__WHAT TO DO__. Up to and including the line that contains "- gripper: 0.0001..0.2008", write out every line of the entries exactly, beginning with the first. Omit the pictures.

__TASK DATA__.
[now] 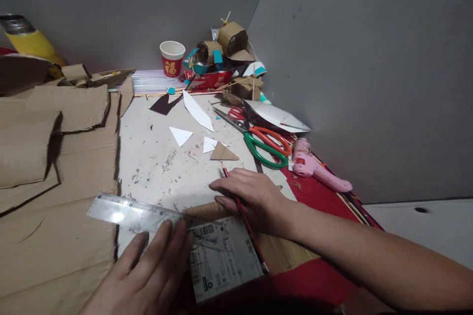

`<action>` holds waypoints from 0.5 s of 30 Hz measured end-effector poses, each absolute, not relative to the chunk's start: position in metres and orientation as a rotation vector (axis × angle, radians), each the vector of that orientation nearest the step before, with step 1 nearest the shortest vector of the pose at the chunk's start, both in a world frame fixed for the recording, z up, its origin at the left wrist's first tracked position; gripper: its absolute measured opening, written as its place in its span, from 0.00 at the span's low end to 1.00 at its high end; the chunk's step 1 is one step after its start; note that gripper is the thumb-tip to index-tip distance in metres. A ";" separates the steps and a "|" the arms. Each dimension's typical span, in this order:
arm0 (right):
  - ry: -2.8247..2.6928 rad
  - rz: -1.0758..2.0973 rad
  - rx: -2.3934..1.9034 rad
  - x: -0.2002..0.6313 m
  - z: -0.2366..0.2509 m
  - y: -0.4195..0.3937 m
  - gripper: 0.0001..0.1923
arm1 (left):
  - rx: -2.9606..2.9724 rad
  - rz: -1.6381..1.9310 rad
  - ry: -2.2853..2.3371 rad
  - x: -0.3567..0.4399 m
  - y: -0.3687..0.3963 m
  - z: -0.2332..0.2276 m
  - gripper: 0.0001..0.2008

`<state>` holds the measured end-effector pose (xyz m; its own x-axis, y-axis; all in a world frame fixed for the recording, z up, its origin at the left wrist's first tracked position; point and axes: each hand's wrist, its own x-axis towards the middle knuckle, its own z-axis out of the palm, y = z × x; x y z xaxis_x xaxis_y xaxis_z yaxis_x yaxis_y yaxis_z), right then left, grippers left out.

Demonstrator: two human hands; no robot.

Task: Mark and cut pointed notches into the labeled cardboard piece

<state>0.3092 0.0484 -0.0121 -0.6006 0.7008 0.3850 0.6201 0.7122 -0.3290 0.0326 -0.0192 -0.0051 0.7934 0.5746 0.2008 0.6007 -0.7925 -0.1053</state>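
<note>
My left hand [151,266] rests with its fingertips on a clear plastic ruler [121,210], holding it at its near end. That ruler lies slantwise, its far end over the cardboard on the left. In my right hand [254,199] a red and black pencil [247,221] runs between the fingers and thumb, its tip pointing away from me. Under the pencil's near end is a grey printed panel [225,258] with a barcode, beside my left fingertips. Brown cardboard [290,253] shows beneath my right wrist. A small cardboard triangle [224,152] lies just beyond the pencil tip.
Cardboard sheets [74,157] cover the left. White paper scraps [181,135] lie ahead. Scissors [264,140] and a pink glue gun [320,167] are at right. A paper cup [172,59], cardboard constructions [232,39] and a yellow bottle [33,44] stand near the grey wall [351,69].
</note>
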 end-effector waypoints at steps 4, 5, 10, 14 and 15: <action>-2.426 0.217 -1.007 0.309 -0.012 0.049 0.09 | -2.813 -0.245 -0.942 0.034 -0.019 -0.005 0.24; -2.428 0.215 -1.006 0.309 -0.012 0.049 0.09 | -2.812 -0.247 -0.939 0.034 -0.019 -0.005 0.23; -2.435 0.228 -1.016 0.310 -0.012 0.049 0.09 | -2.817 -0.259 -0.941 0.034 -0.019 -0.005 0.24; -2.429 0.240 -1.011 0.310 -0.011 0.048 0.09 | -2.842 -0.267 -0.931 0.034 -0.017 -0.006 0.23; -2.429 0.242 -1.013 0.310 -0.011 0.048 0.09 | -2.847 -0.263 -0.932 0.034 -0.017 -0.006 0.23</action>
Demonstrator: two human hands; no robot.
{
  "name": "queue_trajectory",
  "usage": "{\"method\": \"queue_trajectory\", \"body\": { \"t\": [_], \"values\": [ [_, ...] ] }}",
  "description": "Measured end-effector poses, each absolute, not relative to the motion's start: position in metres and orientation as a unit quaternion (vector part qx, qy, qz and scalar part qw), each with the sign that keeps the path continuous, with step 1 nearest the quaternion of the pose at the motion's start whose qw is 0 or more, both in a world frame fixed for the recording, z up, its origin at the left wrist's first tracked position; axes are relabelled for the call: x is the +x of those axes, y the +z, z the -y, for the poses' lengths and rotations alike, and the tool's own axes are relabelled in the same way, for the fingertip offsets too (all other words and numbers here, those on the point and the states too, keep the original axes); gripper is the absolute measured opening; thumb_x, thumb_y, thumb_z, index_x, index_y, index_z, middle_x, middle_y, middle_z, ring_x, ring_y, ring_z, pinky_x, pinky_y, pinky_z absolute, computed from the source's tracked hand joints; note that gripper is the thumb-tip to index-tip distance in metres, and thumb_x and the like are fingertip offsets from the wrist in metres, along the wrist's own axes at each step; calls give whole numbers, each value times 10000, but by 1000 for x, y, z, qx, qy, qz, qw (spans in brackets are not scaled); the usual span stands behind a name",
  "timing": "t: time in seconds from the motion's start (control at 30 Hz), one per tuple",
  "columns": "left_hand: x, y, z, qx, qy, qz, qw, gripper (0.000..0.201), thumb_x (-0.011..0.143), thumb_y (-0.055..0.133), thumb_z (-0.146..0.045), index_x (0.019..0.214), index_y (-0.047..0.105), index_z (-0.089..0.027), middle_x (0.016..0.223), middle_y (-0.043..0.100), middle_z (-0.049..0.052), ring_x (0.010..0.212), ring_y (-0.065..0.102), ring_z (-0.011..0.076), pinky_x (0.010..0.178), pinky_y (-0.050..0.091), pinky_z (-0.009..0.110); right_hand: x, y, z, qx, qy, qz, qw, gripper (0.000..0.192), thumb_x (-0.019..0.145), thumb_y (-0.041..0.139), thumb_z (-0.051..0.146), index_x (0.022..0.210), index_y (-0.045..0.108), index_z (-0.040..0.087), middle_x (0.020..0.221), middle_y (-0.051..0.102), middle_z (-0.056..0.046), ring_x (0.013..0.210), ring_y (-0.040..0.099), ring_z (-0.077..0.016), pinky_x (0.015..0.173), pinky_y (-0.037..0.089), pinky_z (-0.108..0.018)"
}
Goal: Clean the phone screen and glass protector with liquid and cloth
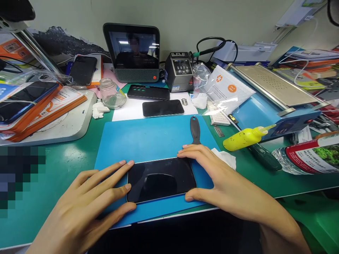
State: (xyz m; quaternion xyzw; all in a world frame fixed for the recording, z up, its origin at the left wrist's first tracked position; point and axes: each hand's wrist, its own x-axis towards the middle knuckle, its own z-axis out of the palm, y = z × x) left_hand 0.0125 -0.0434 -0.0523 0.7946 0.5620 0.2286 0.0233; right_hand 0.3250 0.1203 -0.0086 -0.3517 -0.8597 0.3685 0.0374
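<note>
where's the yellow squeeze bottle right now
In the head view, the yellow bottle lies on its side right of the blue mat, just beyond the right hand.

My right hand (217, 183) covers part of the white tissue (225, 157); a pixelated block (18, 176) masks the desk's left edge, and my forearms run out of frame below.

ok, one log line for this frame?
left hand: open, touching phone | right hand: open, bracketing phone | phone flat on blue mat
</note>
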Motion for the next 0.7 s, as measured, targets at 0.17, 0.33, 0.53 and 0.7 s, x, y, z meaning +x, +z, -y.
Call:
{"method": "queue_trajectory", "body": {
  "t": [0.17,0.33,0.53,0.7],
  "values": [
    [13,-52,43,801,221,-556,17,188,1049,702,-379,1207,655,-288,1632,576,70,1435,613,287,960,507,464,327,-11,-120,-351,372,858,41,715,869,816,643,1471,548,367,1633,485,-49,1557,435,-318,1263,419,-478],
    [14,-53,45,799,222,-559,18,189,1052,698,-384,1209,657,-287,1632,577,64,1435,615,288,971,506,468,328,-12,-118,-346,369,862,46,717,878,800,662,1473,533,367,1620,498,-49,1572,414,-301,1272,409,-472],
    [13,-54,46,795,215,-566,22,205,1047,695,-418,1214,663,-304,1637,571,51,1416,634,302,972,517,476,328,-13,-120,-343,367,863,47,727,884,786,674,1489,545,351,1607,521,-72,1577,411,-326,1272,412,-494],
    [12,-53,46,794,211,-570,20,208,1041,698,-430,1215,675,-318,1639,569,39,1402,646,315,974,530,476,328,-13,-120,-340,365,865,51,717,888,781,674,1489,550,360,1605,524,-68,1573,418,-332,1268,421,-498]
  ]
}}
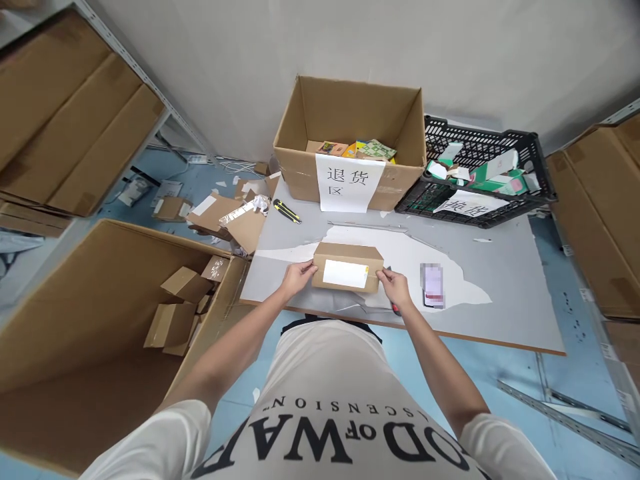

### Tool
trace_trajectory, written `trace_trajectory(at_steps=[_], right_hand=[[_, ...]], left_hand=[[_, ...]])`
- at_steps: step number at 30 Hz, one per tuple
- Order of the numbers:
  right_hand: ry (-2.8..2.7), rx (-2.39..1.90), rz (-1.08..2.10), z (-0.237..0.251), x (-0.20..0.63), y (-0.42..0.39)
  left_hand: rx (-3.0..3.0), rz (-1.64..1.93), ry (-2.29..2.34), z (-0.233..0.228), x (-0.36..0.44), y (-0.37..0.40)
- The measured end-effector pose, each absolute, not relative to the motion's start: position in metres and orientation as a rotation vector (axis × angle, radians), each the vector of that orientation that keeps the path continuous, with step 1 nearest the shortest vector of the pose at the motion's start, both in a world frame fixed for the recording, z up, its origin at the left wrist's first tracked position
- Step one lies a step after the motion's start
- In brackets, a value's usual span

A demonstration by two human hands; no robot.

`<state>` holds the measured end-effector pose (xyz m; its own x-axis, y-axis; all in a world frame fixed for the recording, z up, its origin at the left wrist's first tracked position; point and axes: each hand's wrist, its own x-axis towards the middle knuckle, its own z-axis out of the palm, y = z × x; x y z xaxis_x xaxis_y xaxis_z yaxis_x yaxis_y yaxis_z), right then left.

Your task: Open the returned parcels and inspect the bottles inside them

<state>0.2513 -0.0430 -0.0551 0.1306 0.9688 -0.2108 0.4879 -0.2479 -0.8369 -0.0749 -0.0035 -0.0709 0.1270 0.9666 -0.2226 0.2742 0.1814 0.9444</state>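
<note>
Here, the left hand (301, 273) pinched one end of a small brown box (349, 255), and the right hand (393, 285) pinched the other end. The box was near the front edge of the gray table (515, 280), with a white label (345, 274) on it. I could not tell if it touched the table. A phone (433, 287) lay to the right, and a yellow-and-black cutter (287, 211) lay farther back, near a big box (296, 175).
</note>
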Motion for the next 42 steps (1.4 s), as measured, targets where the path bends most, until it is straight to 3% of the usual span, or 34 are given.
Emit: trace_trajectory(at_steps=[27, 37, 42], right_hand=[[-1.157, -2.046, 1.183, -0.065, 0.257, -0.001], [-1.113, -1.965, 1.199, -0.069, 0.257, -0.004], [-1.194, -2.065, 0.960, -0.072, 0.273, -0.019]], left_hand=[[1.052, 0.841, 1.361, -0.082, -0.054, 0.038], [1.216, 0.863, 1.599, -0.074, -0.046, 0.030], [1.488, 0.801, 1.669, -0.059, -0.042, 0.023]])
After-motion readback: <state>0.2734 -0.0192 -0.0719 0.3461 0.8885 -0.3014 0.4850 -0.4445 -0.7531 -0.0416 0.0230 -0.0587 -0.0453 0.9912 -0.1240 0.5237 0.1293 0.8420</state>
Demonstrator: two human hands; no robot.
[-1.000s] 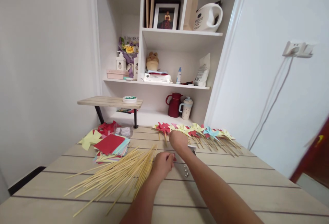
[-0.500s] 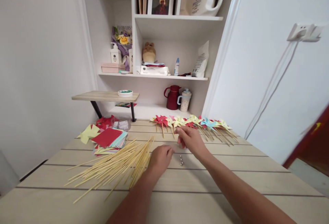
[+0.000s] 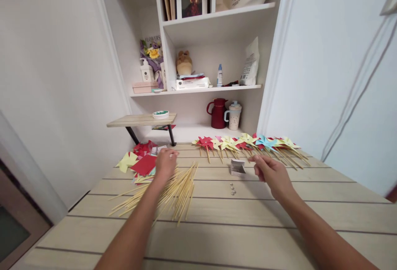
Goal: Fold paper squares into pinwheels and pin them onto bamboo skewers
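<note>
My left hand (image 3: pixel 166 164) is over the left side of the table, its fingers loosely bent and apart, beside a clear plastic container (image 3: pixel 155 149) and stacked coloured paper squares (image 3: pixel 144 165). Below it lies a heap of thin wooden sticks (image 3: pixel 182 191). My right hand (image 3: pixel 270 173) hovers on the right with thumb and index finger closed together; anything between them is too small to make out. Just left of it stands a small open box (image 3: pixel 237 168). Several tiny silver pieces (image 3: pixel 232 189) lie in front of the box.
Paper pinwheels on sticks (image 3: pixel 229 142) lie in a row along the table's back. A low wooden riser (image 3: pixel 139 120) stands back left, bearing a round white tin (image 3: pixel 160 114). Behind are a red jug (image 3: pixel 218 113), a speckled cup (image 3: pixel 235 117) and white shelves (image 3: pixel 198 91).
My hands have moved apart: the left toward the paper and plastic container, the right to the right. The small open box now shows between them. The view has shifted and tilted.
</note>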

__EXERCISE RESPONSE__.
[now] 

`<action>` holds waypoints from 0.5 s of 30 Hz measured end-effector poses, each absolute, not relative to the chunk's start: position in metres and orientation as a rotation vector (axis × angle, radians), each the vector of that orientation nearest the step before, with step 1 nearest the shortest vector of the pose at the chunk's start, both in a world frame fixed for the recording, z up, its origin at the left wrist's first tracked position; gripper: its absolute measured opening, written as its place in its span, from 0.00 at the span's low end to 1.00 at its high end; the chunk's step 1 is one step after its start; note that gripper is the thumb-tip to index-tip distance in metres. A ";" separates the steps and a "|" the arms. Each dimension's typical span, in this order:
arm0 (right):
  - ry: -2.8247..2.6928 rad
  - rz: -1.0758..2.0973 rad
  - rx: -2.3934..1.9034 rad
  - x: -0.2002..0.6313 m
  - z: -0.2366..0.2509 m
  - y: -0.4195..0.3937 m
  - gripper: 0.0001..0.1923
arm1 (left):
  - rx: -2.9606..2.9724 rad
  - rz: -1.6381..1.9310 rad
  - ry: -2.2853..2.3371 rad
  - x: -0.3567..0.4399 m
  - y: -0.3687..0.3963 m
  - z: -0.2332..0.2276 m
  - gripper: 0.0001..0.2008

No further response is needed.